Slutty girl. Dirty girl.
Monday, Jan. 26, 2004 at 12:13 a.m.

I was laying down last night and out of nowhere I had the weirdest feeling; it kind of scared me. It felt like my depression or what ever the fuck was wrong with me suddenly came back.

I was almost in tears. Im so scared that it is going to come back just like it left; suddenly. I never want to feel like that again. NEVER.

I want to introduce myself to you. I am Jennifer- one of the world's biggest sluts. I use to be so innocent. What the fuck happen to me? I know I probably shouldnt be telling you this but I will.

On thursday night Justine and I decide to go to the male revue at Curve (night club) Of course the guys are all really hot and shit. But when the last guy came out we both said in unison he looked russian and that he was so hot.

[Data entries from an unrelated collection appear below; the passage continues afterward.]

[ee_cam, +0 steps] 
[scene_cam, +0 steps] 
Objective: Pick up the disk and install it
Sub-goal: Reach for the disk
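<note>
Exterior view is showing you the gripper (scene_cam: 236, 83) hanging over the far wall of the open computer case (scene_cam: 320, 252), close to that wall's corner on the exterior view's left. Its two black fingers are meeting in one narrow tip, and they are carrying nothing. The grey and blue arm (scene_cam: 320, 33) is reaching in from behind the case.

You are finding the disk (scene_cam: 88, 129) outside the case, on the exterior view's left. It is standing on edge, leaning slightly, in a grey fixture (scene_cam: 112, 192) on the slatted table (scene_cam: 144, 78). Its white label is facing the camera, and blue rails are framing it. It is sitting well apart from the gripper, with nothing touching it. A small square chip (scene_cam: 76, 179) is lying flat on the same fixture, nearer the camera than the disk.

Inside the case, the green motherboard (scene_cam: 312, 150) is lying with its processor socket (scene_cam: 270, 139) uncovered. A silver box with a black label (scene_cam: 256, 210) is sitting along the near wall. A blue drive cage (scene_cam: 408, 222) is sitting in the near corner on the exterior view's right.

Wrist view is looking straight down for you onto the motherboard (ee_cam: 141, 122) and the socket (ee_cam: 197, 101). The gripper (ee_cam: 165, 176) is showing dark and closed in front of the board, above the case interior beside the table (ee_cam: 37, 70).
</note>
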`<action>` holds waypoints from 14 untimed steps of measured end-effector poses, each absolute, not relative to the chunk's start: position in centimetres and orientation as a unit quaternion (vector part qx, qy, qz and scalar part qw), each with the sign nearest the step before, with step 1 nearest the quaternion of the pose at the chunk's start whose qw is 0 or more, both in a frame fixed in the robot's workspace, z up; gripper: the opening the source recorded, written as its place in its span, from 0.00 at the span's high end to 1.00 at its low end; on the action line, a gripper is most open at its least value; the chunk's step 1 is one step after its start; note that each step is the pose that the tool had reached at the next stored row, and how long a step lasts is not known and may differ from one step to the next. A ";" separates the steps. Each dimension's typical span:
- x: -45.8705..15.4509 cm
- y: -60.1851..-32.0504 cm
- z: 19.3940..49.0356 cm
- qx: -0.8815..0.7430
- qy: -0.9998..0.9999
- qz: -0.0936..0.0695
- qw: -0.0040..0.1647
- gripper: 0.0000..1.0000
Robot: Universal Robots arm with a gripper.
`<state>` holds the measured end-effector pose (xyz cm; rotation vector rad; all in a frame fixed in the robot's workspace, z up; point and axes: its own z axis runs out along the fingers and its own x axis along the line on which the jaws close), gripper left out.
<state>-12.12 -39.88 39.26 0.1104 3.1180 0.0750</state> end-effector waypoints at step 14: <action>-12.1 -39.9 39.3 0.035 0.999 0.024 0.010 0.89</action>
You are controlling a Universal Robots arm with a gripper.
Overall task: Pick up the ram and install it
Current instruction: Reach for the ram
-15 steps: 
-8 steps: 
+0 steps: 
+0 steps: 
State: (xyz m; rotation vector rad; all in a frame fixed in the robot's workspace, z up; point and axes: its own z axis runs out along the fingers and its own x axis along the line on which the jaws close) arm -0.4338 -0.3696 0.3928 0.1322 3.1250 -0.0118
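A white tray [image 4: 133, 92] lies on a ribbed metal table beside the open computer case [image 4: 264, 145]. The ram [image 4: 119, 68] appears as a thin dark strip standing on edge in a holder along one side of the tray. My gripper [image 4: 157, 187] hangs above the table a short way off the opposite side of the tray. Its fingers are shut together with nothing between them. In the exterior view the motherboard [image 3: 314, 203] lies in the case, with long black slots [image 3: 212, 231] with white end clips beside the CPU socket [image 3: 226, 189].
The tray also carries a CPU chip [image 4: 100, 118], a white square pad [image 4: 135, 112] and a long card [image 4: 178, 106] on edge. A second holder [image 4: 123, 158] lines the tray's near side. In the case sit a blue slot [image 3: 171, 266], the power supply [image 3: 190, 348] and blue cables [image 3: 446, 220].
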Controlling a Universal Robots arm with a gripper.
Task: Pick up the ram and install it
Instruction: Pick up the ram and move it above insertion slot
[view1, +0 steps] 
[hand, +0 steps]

He kept coming up to use and everything. So when we were leaving he was leaving too so justine says, "we want a private show." He gets alcohol and we go to a hotel. At first we just talk and shit. But somehow it ends up into us having a threesome(Justine and I didnt do anything with each other!).

He had the biggest dick I have ever seen in my entire life! I personally dont really like american guys all that much. I am more of a russian/ukranian girl myself, but he was so hot. This whole thing was probably a mistake. But if I had the chance to do it again I know I would.

Do you think this makes me a bad person? I have slept with 7 people since I lost my virginity in September. That was only about 5 months ago. And I cant say I really ever loved any of them except Pasha. And I realize that he just uses me anyway.

I really want someone to tell me if that makes me a bad person or a slut. I need to know what you think.